GOAL OF THE EXERCISE
Nothing in the records may be changed; reproduce all of them.

================

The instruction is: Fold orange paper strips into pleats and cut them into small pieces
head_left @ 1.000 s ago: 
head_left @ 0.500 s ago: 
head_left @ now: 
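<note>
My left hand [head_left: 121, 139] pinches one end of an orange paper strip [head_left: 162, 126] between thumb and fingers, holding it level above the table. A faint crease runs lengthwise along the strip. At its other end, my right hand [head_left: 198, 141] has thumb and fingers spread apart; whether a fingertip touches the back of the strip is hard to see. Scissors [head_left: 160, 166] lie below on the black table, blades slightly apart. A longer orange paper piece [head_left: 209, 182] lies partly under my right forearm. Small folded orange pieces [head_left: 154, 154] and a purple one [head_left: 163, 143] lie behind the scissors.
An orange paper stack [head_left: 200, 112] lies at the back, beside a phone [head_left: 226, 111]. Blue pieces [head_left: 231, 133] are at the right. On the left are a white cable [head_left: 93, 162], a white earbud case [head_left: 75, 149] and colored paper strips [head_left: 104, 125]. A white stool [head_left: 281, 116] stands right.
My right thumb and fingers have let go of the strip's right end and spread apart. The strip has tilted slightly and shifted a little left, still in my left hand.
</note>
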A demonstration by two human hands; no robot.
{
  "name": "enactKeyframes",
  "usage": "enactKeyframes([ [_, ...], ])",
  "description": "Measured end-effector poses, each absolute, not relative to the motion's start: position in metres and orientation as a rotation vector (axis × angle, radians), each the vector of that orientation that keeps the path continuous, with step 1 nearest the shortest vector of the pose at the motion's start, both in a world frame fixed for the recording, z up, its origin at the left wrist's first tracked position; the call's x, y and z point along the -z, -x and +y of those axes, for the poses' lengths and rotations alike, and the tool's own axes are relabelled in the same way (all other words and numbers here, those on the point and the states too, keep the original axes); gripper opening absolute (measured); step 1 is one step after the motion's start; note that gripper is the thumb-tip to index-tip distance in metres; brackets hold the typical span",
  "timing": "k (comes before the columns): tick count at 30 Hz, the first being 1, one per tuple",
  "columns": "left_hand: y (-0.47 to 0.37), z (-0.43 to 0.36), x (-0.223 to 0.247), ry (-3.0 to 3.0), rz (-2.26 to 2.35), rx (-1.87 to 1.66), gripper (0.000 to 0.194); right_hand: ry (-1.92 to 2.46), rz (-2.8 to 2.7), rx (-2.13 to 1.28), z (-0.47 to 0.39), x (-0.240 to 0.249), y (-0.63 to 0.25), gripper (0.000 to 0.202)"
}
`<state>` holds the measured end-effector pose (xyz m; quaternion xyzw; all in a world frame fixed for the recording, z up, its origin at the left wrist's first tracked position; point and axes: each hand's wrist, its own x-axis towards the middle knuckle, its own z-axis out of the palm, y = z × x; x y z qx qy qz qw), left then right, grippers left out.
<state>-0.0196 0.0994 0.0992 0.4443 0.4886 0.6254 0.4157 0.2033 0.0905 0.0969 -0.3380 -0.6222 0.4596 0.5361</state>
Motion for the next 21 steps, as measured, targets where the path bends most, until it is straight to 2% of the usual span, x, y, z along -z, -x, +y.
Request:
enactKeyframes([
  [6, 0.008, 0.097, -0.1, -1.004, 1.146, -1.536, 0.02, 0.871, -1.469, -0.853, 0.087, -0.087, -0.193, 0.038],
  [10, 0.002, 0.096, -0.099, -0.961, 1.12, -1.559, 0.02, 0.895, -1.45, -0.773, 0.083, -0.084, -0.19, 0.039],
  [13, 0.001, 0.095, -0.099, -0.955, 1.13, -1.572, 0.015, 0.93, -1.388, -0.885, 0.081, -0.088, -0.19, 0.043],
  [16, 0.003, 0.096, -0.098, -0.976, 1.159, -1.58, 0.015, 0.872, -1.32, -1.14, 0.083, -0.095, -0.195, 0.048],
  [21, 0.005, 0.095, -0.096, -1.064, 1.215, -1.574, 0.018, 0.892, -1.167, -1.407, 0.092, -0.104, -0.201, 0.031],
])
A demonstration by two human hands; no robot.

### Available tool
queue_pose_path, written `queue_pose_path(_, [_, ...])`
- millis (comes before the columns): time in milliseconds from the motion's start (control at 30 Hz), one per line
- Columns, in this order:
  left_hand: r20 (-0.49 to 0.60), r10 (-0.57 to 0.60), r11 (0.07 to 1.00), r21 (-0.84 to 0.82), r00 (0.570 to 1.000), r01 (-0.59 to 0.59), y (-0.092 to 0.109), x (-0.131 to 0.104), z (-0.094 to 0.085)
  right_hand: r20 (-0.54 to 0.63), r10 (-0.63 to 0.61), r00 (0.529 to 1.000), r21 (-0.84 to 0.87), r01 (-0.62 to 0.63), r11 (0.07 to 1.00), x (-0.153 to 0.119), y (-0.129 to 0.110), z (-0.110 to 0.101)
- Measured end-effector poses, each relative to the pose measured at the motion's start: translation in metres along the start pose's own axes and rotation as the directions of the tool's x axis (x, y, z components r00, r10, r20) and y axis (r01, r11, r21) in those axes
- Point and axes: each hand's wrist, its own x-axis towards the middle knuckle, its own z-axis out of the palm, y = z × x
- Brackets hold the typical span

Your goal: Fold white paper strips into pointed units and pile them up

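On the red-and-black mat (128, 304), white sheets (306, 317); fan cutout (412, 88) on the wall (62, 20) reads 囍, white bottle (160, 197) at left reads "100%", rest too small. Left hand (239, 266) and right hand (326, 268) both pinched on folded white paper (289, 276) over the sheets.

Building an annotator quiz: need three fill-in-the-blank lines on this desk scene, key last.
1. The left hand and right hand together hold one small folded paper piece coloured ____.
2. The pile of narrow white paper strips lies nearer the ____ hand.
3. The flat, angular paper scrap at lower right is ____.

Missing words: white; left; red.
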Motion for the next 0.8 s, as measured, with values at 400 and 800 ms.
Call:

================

ANSWER SECTION
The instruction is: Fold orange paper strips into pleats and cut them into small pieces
head_left @ 1.000 s ago: 
head_left @ 0.500 s ago: 
head_left @ now: 
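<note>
My left hand [head_left: 121, 139] pinches one end of an orange paper strip [head_left: 162, 126] between thumb and fingers, holding it level above the table. A faint crease runs lengthwise along the strip. At its other end, my right hand [head_left: 198, 141] has thumb and fingers spread apart; whether a fingertip touches the back of the strip is hard to see. Scissors [head_left: 160, 166] lie below on the black table, blades slightly apart. A longer orange paper piece [head_left: 209, 182] lies partly under my right forearm. Small folded orange pieces [head_left: 154, 154] and a purple one [head_left: 163, 143] lie behind the scissors.
An orange paper stack [head_left: 200, 112] lies at the back, beside a phone [head_left: 226, 111]. Blue pieces [head_left: 231, 133] are at the right. On the left are a white cable [head_left: 93, 162], a white earbud case [head_left: 75, 149] and colored paper strips [head_left: 104, 125]. A white stool [head_left: 281, 116] stands right.
My right thumb and fingers have let go of the strip's right end and spread apart. The strip has tilted slightly and shifted a little left, still in my left hand.
</note>
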A demonstration by two human hands; no robot.
{
  "name": "enactKeyframes",
  "usage": "enactKeyframes([ [_, ...], ])",
  "description": "Measured end-effector poses, each absolute, not relative to the motion's start: position in metres and orientation as a rotation vector (axis × angle, radians), each the vector of that orientation that keeps the path continuous, with step 1 nearest the shortest vector of the pose at the motion's start, both in a world frame fixed for the recording, z up, its origin at the left wrist's first tracked position; the call's x, y and z point along the -z, -x and +y of those axes, for the poses' lengths and rotations alike, and the tool's own axes are relabelled in the same way (all other words and numbers here, those on the point and the states too, keep the original axes); gripper opening absolute (measured); step 1 is one step after the motion's start; note that gripper is the thumb-tip to index-tip distance in metres; brackets hold the typical span",
  "timing": "k (comes before the columns): tick count at 30 Hz, the first being 1, one per tuple",
  "columns": "left_hand: y (-0.47 to 0.37), z (-0.43 to 0.36), x (-0.223 to 0.247), ry (-3.0 to 3.0), rz (-2.26 to 2.35), rx (-1.87 to 1.66), gripper (0.000 to 0.194); right_hand: ry (-1.92 to 2.46), rz (-2.8 to 2.7), rx (-2.13 to 1.28), z (-0.47 to 0.39), x (-0.240 to 0.249), y (-0.63 to 0.25), gripper (0.000 to 0.202)"
}
`<state>` holds the measured end-effector pose (xyz m; quaternion xyzw; all in a world frame fixed for the recording, z up, its origin at the left wrist's first tracked position; point and axes: each hand's wrist, its own x-axis towards the middle knuckle, its own z-axis out of the palm, y = z × x; x y z qx qy qz qw), left then right, grippers left out.
<state>-0.0196 0.0994 0.0992 0.4443 0.4886 0.6254 0.4157 0.2033 0.0905 0.0969 -0.3380 -0.6222 0.4596 0.5361</state>
Motion for the next 21 steps, as measured, targets where the path bends most, until it is straight to 2% of the usual span, x, y, z along -z, -x, +y.
Request:
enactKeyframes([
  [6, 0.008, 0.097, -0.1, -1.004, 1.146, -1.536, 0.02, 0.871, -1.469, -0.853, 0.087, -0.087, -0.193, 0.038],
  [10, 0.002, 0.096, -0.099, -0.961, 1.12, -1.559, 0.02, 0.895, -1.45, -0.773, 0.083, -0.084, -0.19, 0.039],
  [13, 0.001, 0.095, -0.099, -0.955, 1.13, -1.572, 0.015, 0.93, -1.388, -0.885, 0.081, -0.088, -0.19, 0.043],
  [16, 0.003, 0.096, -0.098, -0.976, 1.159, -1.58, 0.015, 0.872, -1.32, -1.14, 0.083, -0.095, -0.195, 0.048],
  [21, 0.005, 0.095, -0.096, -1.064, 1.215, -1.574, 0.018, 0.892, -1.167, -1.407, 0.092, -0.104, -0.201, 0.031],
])
A demonstration by two human hands; no robot.

### Available tool
queue_pose_path, written `queue_pose_path(_, [_, ...])`
- millis (comes before the columns): time in milliseconds from the motion's start (control at 30 Hz), one per line
- Columns, in this order:
  left_hand: r20 (-0.49 to 0.60), r10 (-0.57 to 0.60), r11 (0.07 to 1.00), r21 (-0.84 to 0.82), r00 (0.570 to 1.000), r01 (-0.59 to 0.59), y (-0.092 to 0.109), x (-0.131 to 0.104), z (-0.094 to 0.085)
  right_hand: r20 (-0.54 to 0.63), r10 (-0.63 to 0.61), r00 (0.529 to 1.000), r21 (-0.84 to 0.87), r01 (-0.62 to 0.63), r11 (0.07 to 1.00), x (-0.153 to 0.119), y (-0.129 to 0.110), z (-0.110 to 0.101)
- Measured end-effector poses, each relative to the pose measured at the motion's start: translation in metres along the start pose's own axes and rotation as the directions of the tool's x axis (x, y, z components r00, r10, r20) and y axis (r01, r11, r21) in those axes
- Point and axes: each hand's wrist, its own x-axis towards the middle knuckle, its own z-axis out of the palm, y = z × x
- Brackets hold the typical span

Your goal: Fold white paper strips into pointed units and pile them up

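On the red-and-black mat (128, 304), white sheets (306, 317); fan cutout (412, 88) on the wall (62, 20) reads 囍, white bottle (160, 197) at left reads "100%", rest too small. Left hand (239, 266) and right hand (326, 268) both pinched on folded white paper (289, 276) over the sheets.

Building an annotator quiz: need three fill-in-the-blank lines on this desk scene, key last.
1. The left hand and right hand together hold one small folded paper piece coloured ____.
2. The pile of narrow white paper strips lies nearer the ____ hand.
3. The flat, angular paper scrap at lower right is ____.

Missing words: white; left; red.
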Motion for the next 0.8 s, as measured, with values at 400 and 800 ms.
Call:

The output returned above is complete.